** Opening DATA BELOW block **

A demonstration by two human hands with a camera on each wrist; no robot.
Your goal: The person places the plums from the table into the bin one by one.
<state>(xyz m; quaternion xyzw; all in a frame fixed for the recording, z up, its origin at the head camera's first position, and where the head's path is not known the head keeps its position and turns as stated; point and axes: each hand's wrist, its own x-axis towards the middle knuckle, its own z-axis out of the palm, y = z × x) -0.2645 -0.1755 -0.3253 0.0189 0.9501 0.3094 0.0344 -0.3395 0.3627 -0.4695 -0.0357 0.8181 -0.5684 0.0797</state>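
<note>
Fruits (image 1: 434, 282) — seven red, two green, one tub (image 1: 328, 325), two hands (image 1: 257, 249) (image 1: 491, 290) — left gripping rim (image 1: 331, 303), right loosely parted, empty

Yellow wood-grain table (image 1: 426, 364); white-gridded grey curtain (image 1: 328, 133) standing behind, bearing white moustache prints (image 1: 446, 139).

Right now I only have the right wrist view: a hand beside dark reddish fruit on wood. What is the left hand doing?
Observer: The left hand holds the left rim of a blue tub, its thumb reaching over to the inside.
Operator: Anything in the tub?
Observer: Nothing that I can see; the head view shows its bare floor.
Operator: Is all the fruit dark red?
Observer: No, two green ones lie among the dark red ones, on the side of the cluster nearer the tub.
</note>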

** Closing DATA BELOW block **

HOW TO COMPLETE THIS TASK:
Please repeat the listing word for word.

EXPECTED ANSWER:
A demonstration by two human hands with a camera on each wrist; no robot.
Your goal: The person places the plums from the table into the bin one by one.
<state>(xyz m; quaternion xyzw; all in a frame fixed for the recording, z up, its origin at the head camera's first position, and where the head's path is not known the head keeps its position and turns as stated; point and axes: each hand's wrist, its own x-axis towards the middle knuckle, its own z-axis out of the palm, y = z × x) -0.2645 -0.1755 -0.3253 0.0189 0.9501 0.3094 0.0344 -0.3395 0.3627 -0.4695 -0.0357 0.8181 -0.5684 0.0797</state>
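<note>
Fruits (image 1: 434, 282) — seven red, two green, one tub (image 1: 328, 325), two hands (image 1: 257, 249) (image 1: 491, 290) — left gripping rim (image 1: 331, 303), right loosely parted, empty

Yellow wood-grain table (image 1: 426, 364); white-gridded grey curtain (image 1: 328, 133) standing behind, bearing white moustache prints (image 1: 446, 139).

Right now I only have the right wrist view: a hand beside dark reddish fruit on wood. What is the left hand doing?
Observer: The left hand holds the left rim of a blue tub, its thumb reaching over to the inside.
Operator: Anything in the tub?
Observer: Nothing that I can see; the head view shows its bare floor.
Operator: Is all the fruit dark red?
Observer: No, two green ones lie among the dark red ones, on the side of the cluster nearer the tub.
</note>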

No further answer is expected.